One of the 15-year-olds was picked up by police in Tennessee two months after she vanished, according to a police report. The whereabouts of the other two remain unclear.
Keaira Sanders, a former Allendale resident who arrived with a history of being sexually abused, was targeted in 2012 by a male employee who took her to the laundry room and molested her, according to DCFS and police reports and Sanders' account.
"When no one was looking, he kissed me, grabbed me and said, 'You're mine,'" said Sanders, now 19. "When I was there, I felt helpless."
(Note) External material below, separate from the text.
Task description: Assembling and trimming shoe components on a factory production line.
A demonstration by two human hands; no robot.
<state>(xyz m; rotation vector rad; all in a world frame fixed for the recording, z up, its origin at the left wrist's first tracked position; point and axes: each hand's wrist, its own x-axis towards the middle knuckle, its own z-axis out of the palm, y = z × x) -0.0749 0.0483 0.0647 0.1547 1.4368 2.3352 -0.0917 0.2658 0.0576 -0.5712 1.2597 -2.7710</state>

There were no police charges, but the employee left the facility amid this case and a separate allegation of molestation.
Even one of Allendale's most trusted workers turned out to be a predator. In July, veteran facility program director Kelvin Perry, 51, was imprisoned for sexually assaulting a 16-year-old girl who had been under his supervision.
"One day he told me to get the towels from the kitchen and take them to the laundry room, and that's where he made his move. He got me against the wall," said victim Treona Thomas, who had been brought into DCFS custody because she endured childhood sexual abuse and was placed at Allendale in 2012.
As program director, Perry stood out as someone she could talk to about her painful past, Thomas told the Tribune. "He was somebody I trusted in and confided in."
She did not make a complaint and even came to consider him a boyfriend. The sexual encounters continued at the facility and then after she was discharged, according to court records and her account.
"I felt like I should tell somebody, but at the same time I felt like they all knew him for 15 years. I was just some girl," Thomas said. "Now I realize he took advantage of me."